◆ **Instructions for the task**
Please count the lines in the data below that mention the word "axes", then give only the total.

__________

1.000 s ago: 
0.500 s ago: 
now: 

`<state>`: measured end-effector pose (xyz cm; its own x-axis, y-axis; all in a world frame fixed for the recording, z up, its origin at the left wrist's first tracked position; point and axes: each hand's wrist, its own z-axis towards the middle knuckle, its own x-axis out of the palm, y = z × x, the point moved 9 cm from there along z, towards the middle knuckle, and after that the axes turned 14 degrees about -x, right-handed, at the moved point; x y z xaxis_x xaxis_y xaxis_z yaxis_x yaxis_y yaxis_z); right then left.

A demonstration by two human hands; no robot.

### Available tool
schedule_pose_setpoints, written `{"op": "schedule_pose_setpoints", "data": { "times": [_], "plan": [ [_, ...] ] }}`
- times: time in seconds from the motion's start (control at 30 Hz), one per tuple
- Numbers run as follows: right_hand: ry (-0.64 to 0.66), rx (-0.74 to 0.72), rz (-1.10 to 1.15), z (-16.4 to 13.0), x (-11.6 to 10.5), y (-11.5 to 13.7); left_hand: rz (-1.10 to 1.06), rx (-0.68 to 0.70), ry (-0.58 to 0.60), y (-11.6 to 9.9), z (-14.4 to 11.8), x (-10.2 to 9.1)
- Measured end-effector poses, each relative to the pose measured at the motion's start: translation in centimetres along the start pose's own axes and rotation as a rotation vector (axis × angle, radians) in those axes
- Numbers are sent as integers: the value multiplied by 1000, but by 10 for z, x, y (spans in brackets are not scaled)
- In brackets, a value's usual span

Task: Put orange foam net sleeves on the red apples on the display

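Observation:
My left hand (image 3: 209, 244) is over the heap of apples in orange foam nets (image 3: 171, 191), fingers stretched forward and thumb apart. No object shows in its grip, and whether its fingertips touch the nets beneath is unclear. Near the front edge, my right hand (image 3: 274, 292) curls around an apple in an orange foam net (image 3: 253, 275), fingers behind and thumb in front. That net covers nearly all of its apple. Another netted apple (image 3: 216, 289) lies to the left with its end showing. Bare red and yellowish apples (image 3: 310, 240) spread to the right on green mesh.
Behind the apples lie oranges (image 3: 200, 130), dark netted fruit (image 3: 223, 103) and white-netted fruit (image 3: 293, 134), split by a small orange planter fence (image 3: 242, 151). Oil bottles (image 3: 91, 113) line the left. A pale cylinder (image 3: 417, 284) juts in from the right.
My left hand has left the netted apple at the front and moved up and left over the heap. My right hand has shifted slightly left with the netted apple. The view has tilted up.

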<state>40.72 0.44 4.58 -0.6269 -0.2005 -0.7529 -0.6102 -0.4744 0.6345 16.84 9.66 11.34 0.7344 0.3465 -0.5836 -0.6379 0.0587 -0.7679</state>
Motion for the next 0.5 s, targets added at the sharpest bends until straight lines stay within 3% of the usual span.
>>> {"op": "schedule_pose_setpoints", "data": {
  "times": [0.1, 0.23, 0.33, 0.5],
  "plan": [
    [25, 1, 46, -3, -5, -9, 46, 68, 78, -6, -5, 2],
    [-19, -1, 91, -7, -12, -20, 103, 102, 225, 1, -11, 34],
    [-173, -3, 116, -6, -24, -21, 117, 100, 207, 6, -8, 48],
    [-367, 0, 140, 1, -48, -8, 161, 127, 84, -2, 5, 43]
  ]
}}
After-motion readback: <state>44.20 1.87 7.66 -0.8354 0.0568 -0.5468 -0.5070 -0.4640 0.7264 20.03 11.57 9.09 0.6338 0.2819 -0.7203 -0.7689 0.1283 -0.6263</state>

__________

◆ **Answer space**
2